→ What you are asked to do
Would you please copy every line below that includes the string "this"?

→ Records from a data source
- - -
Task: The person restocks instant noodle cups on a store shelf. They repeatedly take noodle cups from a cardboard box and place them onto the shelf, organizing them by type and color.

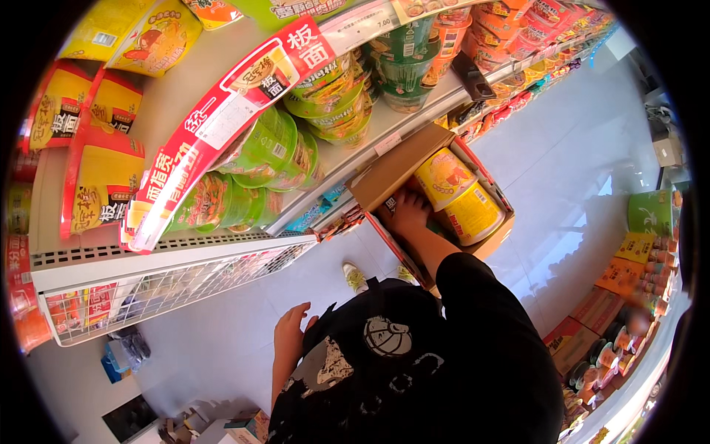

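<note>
My right hand (409, 213) is inside an open cardboard box (388, 169), pressed near its left inner wall. Its fingertips are partly hidden, beside a dark package (390, 204) with printing. Next to it in the box lie a yellow instant-noodle tub (445, 171) and a second yellow tub (475, 213), both on their sides. My left hand (291, 336) hangs at my left side with nothing in it, its fingers loosely apart. The box stands close to the shelf front, in front of my body; what supports it is hidden.
A store shelf (338, 175) holds stacked green noodle bowls (266, 147) and red-yellow tubs (108, 177). A red curved shelf sign (233, 119) runs along it. A dark object (471, 76) juts from the shelf edge. Cartons (596, 308) and tubs line the right side.
</note>
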Demonstrator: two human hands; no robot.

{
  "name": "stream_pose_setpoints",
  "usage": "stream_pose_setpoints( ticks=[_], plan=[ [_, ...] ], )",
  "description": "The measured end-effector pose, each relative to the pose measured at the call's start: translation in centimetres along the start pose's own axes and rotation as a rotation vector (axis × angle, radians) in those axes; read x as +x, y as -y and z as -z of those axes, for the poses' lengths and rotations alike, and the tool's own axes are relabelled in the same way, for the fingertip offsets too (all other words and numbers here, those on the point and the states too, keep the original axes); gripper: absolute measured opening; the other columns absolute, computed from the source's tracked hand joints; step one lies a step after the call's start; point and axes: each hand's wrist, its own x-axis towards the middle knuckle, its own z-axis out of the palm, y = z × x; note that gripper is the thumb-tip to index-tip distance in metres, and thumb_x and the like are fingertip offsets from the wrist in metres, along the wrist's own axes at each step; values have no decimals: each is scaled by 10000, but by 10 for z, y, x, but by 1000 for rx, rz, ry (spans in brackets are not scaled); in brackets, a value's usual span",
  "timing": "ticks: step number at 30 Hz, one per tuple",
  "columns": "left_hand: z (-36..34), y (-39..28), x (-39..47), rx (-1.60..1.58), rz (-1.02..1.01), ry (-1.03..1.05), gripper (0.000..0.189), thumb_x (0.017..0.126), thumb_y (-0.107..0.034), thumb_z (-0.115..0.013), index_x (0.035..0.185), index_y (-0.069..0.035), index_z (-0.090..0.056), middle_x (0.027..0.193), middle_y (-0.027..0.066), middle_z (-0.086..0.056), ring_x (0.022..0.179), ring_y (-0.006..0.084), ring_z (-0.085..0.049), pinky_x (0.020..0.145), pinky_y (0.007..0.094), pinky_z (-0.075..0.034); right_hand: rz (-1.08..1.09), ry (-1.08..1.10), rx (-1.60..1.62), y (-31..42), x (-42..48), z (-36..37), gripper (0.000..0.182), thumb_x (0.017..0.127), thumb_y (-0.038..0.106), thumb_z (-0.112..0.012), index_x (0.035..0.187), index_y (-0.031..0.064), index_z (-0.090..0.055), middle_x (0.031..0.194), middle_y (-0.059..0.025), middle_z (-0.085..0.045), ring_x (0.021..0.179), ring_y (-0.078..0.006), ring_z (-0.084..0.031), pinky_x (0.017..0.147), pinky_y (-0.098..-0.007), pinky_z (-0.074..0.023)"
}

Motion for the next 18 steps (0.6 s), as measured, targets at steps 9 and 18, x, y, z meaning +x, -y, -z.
stream_pose_setpoints(
  ticks=[9,18],
  plan=[
    [-7,-5,18,-45,-54,-30,321,888,-184,-768,1170,-73,-661,1055,134,-730,915,310,-713,776,411,-562,36,-18,22,-10,-9,22,948,863,772,-518,1440,31,-391,1351,-254,-515,1242,-425,-501,1000,-617,-388],
    [-6,-4,32,-37,-131,-6,328,886,-176,-772,1175,-73,-659,1061,139,-728,918,316,-714,779,410,-564,53,-122,12,-4,-23,27,948,824,741,-604,1432,44,-396,1243,-226,-547,1171,-410,-530,976,-579,-423]
  ],
)
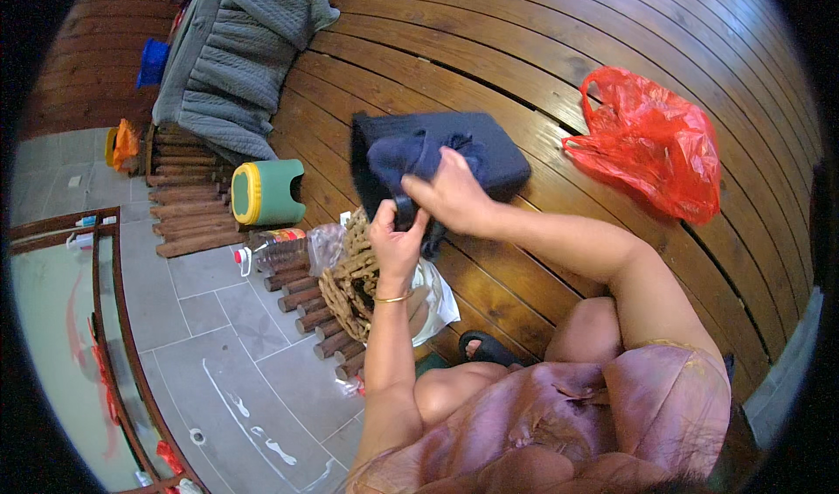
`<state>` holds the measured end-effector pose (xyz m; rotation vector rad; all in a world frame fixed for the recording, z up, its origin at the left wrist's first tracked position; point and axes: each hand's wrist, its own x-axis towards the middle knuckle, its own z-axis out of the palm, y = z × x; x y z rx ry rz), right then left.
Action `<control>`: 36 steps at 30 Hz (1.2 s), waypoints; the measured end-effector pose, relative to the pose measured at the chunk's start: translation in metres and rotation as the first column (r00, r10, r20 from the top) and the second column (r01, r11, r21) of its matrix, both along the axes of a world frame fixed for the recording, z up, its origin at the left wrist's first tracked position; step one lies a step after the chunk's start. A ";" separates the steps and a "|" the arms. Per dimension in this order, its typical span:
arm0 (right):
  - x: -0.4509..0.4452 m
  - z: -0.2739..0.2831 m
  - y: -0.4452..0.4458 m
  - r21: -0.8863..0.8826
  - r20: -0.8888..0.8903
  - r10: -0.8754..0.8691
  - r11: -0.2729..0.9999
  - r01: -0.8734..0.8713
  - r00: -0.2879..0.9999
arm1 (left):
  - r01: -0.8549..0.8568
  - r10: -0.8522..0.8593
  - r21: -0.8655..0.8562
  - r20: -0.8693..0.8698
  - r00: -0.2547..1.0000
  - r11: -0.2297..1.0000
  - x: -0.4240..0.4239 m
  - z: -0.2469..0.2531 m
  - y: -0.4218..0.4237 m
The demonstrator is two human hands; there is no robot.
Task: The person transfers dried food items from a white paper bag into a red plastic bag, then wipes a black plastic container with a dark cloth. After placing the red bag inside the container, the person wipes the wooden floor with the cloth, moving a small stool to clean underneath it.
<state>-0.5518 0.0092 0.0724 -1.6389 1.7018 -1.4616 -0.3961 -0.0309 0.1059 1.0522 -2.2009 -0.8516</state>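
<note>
My left hand point(398, 235) is at the centre with its fingers closed around a small dark piece, whose exact kind I cannot tell. Just to the right my right hand point(455, 196), slightly blurred, has its thumb and fingers against dark blue fabric point(406, 156). That fabric lies over or beside a dark navy cushion-like item point(505, 160) on the wooden floor. Below the left hand are braided tan cords point(351, 284) in a pile. Whether the right hand grips the fabric is hard to see.
A red plastic bag point(662, 147) lies on the floorboards point(459, 68) at the right. Left of the hands stand a green and yellow stool point(269, 192) and a clear plastic bottle point(278, 248). Grey quilted cloth point(242, 55) is at upper left, above log slats point(190, 219) bordering grey tiles point(262, 330).
</note>
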 end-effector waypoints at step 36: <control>0.045 -0.039 -0.023 0.001 -0.090 -0.262 0.965 0.263 0.961 | 0.073 -0.089 0.109 0.150 0.985 0.991 0.066 -0.061 0.039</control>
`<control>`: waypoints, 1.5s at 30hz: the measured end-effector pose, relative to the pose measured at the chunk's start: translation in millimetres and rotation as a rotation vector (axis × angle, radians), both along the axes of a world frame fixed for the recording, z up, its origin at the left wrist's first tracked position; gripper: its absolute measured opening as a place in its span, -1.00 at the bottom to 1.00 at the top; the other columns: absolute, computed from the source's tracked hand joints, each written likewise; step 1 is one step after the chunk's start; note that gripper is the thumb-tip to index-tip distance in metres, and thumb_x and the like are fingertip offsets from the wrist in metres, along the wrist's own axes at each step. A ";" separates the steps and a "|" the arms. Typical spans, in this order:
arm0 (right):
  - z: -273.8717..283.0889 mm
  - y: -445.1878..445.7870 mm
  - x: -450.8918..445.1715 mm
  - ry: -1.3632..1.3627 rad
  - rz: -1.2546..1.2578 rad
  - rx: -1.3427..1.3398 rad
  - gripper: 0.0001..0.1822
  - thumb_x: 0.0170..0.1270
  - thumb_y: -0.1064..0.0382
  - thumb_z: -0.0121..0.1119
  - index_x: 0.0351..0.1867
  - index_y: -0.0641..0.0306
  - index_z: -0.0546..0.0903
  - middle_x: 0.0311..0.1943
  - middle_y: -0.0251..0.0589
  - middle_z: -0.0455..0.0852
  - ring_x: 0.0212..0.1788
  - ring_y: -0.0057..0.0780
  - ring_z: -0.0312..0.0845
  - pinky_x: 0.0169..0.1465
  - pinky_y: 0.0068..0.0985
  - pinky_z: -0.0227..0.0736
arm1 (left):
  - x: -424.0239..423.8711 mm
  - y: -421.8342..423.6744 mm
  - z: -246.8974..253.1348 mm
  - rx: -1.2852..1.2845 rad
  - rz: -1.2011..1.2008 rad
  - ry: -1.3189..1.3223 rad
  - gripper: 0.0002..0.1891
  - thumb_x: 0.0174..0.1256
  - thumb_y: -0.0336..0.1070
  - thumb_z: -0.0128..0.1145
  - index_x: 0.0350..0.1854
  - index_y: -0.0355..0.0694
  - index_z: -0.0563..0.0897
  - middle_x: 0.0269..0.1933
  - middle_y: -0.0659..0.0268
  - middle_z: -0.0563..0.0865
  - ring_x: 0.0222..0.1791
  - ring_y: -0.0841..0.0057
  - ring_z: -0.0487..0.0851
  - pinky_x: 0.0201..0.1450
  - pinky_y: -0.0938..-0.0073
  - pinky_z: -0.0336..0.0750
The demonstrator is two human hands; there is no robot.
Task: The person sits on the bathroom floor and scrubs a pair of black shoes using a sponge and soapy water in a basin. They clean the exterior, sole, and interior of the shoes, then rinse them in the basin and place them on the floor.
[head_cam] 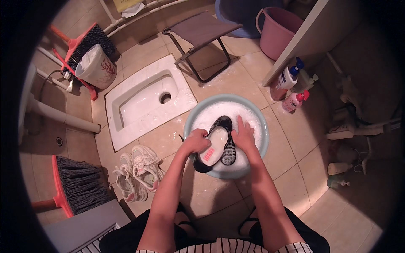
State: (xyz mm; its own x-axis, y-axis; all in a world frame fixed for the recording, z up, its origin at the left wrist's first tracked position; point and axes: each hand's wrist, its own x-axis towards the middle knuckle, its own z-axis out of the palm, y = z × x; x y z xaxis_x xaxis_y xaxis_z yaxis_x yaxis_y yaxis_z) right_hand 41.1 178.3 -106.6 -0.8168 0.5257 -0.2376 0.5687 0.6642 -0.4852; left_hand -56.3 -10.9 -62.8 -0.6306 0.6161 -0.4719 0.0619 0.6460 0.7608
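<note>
A round grey-blue plastic basin (265, 132) of white suds (205, 115) stands on the tiles before me. Over its near left side, my left hand (197, 141) grips a black shoe (202, 167) by its side. The opening faces up and shows a pale insole (218, 142) with pink marking. Against its right side lies a black ridged sole (228, 156) with foam on it; whether it belongs to a second shoe I cannot tell. My right hand (245, 134) is over the suds, fingers apart, its thumb against the black shoe's right edge.
White sneakers (144, 170) sit left of the basin, near a squat toilet (186, 95). A folding stool (202, 28) stands beyond. Pump bottles (284, 82) and a pink bucket (275, 41) are at right. A waste bin (98, 71) and a mop (80, 183) are at left.
</note>
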 end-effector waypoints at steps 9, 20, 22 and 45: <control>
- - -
→ Expected answer
Action `<control>`: 36 steps at 30 Hz (1.2 s), waypoints; the measured end-effector pose, relative to the pose measured at the chunk's start: translation in metres and rotation as the first column (r00, r10, r20 from the top) and the second column (r01, r11, r21) of its matrix, both along the axes of a world frame fixed for the recording, z up, its origin at the left wrist's first tracked position; step one lies a step after the chunk's start. A ";" separates the steps and a "|" the arms. Per dimension in this order, its typical span:
`<control>`: waypoints, 1.5s at 30hz: the measured end-effector pose, relative to the pose measured at the chunk's start: translation in millimetres and rotation as a rotation vector (axis × angle, radians), both along the axes of a world frame fixed for the recording, z up, its origin at the left wrist's first tracked position; gripper: its absolute measured opening as a place in its span, -1.00 at the bottom to 1.00 at the top; the other columns: absolute, computed from the source's tracked hand joints, each written likewise; step 1 is one step after the chunk's start; note that gripper is the thumb-tip to index-tip distance in metres, and thumb_x and the like are fingertip offsets from the wrist in metres, along the wrist's own axes at each step. A ";" separates the steps and a "|" the arms. Typical spans, in this order:

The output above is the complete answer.